The Federal Reserve’s changing strategy….. Harold AGJ Davis, Winnipeg,
There is increasing nervousness about the end game for the Federal Reserve’s ultra-accommodative monetary policy. The speed of both interest rate rises and the unwinding of quantitative easing are closely watched topics. Yet some observers may not realise that substantial shifts have already begun because they have been obscured by “headline numbers” that remain unchanged.

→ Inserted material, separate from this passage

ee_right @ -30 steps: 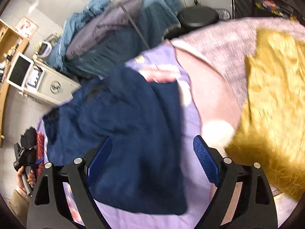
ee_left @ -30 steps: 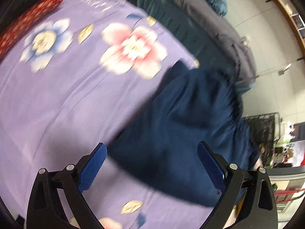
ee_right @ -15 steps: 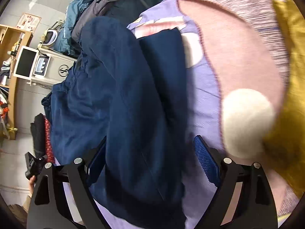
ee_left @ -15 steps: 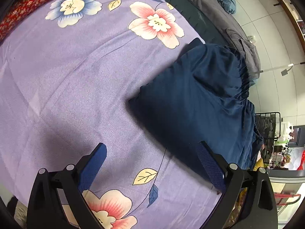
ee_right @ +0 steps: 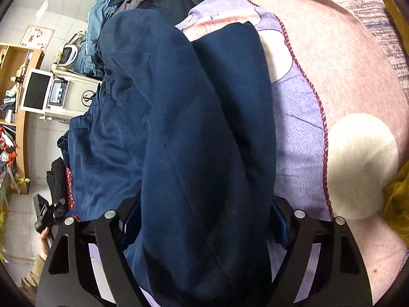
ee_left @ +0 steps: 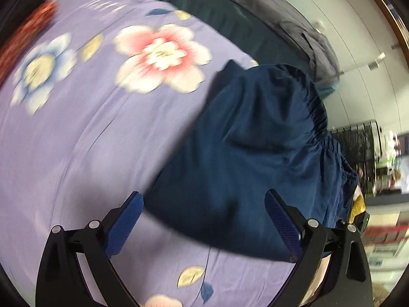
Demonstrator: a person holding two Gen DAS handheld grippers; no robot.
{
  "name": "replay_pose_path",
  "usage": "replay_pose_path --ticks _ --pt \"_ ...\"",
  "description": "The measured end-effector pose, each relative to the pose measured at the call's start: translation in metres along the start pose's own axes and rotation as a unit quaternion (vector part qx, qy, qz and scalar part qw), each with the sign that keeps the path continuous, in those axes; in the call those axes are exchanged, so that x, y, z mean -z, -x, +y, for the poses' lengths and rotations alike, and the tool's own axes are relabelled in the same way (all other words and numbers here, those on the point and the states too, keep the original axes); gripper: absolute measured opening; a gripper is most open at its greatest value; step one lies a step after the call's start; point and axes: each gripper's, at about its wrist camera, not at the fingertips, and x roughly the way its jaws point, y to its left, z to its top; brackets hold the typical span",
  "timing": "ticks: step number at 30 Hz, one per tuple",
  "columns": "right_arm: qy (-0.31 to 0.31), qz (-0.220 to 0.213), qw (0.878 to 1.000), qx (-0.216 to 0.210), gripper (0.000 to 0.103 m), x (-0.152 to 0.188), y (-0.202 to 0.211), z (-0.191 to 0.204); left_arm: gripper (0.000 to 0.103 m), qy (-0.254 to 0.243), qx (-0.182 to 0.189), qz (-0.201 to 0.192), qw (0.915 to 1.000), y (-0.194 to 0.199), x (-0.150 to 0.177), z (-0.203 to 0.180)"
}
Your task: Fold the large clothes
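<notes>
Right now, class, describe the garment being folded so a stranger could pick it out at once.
Find the bed with the purple floral sheet. On it lies a navy blue garment with a gathered elastic edge, doubled over on itself. Unlike the grey and teal clothes heaped behind it, it sits between the right gripper's closing jaws.

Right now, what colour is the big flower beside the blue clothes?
Pink and white flower, clearest in the left wrist view.

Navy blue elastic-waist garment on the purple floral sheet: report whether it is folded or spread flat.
Folded. The navy blue elastic-waist garment lies doubled over itself in thick layers on the purple floral sheet, not spread flat.
</notes>
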Motion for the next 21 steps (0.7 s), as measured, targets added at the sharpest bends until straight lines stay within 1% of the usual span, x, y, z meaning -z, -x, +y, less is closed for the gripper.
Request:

Looking back, U.S. Treasury securities of all maturities held by the Federal Reserve as assets rose in three stages from about $500 billion in 2008 to $2,465 billion in 2014 where they have remained ever since. On the surface, other than a little rate tinkering, little has changed for three years. However, this ignores the evolving term structure or maturity profile of the Federal Reserve’s holdings which has been getting shorter since 2015.

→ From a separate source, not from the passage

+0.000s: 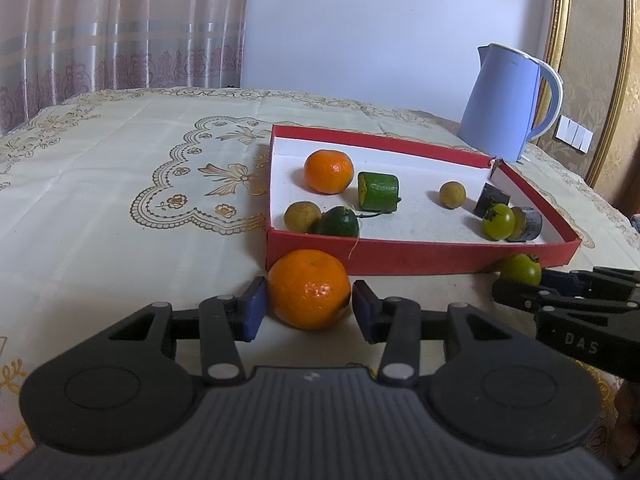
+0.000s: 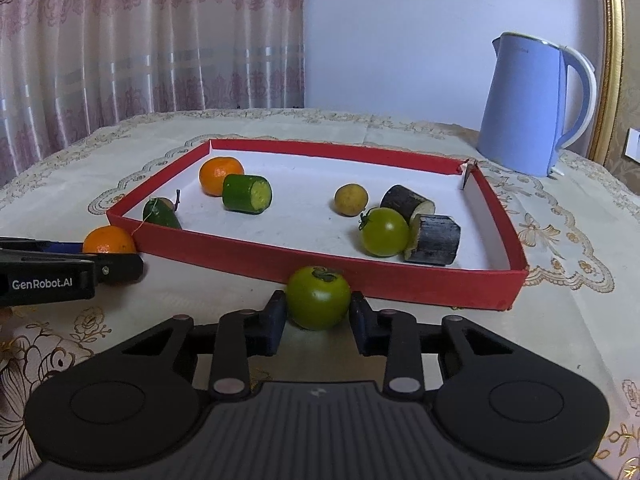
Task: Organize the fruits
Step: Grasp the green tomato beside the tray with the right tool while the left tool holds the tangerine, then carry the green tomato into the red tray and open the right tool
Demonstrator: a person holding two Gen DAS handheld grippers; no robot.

During 2013 and 2014, the Fed held no U.S. Treasury securities maturing between 91 days to 1 year, none. Starting in 2015, the Fed began to acquire T-bills and other short dated Treasury securities and now holds $322 billion worth.
Given that the total of all maturities remains unchanged, this shift means that the Federal Reserve has trimmed its bond holdings in favour of adding a good and rapidly rising money market position. Now, like any investor holding cash or near-cash, the Fed has new open market flexibility.

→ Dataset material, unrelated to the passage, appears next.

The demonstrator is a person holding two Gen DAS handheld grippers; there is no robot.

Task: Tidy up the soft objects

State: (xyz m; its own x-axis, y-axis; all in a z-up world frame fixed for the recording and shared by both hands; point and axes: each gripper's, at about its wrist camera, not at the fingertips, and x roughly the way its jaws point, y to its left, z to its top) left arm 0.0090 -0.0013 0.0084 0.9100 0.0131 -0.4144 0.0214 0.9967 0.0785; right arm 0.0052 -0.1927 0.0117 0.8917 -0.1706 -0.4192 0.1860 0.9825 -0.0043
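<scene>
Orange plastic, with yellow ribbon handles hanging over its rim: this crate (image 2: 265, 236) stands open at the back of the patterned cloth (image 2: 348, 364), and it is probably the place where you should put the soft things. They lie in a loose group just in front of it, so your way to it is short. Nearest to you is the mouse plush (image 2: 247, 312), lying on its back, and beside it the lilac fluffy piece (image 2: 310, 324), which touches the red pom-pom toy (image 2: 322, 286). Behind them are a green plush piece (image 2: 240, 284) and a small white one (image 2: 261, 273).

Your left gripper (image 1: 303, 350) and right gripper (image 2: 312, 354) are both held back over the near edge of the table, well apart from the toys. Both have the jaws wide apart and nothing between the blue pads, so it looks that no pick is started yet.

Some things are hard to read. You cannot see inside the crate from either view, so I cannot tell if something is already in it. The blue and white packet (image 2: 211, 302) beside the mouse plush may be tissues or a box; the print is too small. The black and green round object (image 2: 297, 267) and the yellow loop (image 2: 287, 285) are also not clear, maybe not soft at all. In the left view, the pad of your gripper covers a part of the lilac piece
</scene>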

Aside from the obvious implication that the Federal Reserve has started an orderly retreat from continuously supporting the bond market and suppressing long term interest rates which could be construed as generally bearish for fixed income markets, the new cash position might also be used by the Fed to step into the bond market on the buy side, if needed, to prevent any aggressive selloff from turning into a meltdown.
Given $19.85 trillion in US federal debt, a 2017 budget deficit expected around $665 billion, a Congressional Budget Office estimate for another deficit of $593 billion in 2018 to be followed by more red ink for years to come, the stakes are high. Moreover, a loss of market control could cause future budget deficits to balloon rapidly in response to higher interest expenses.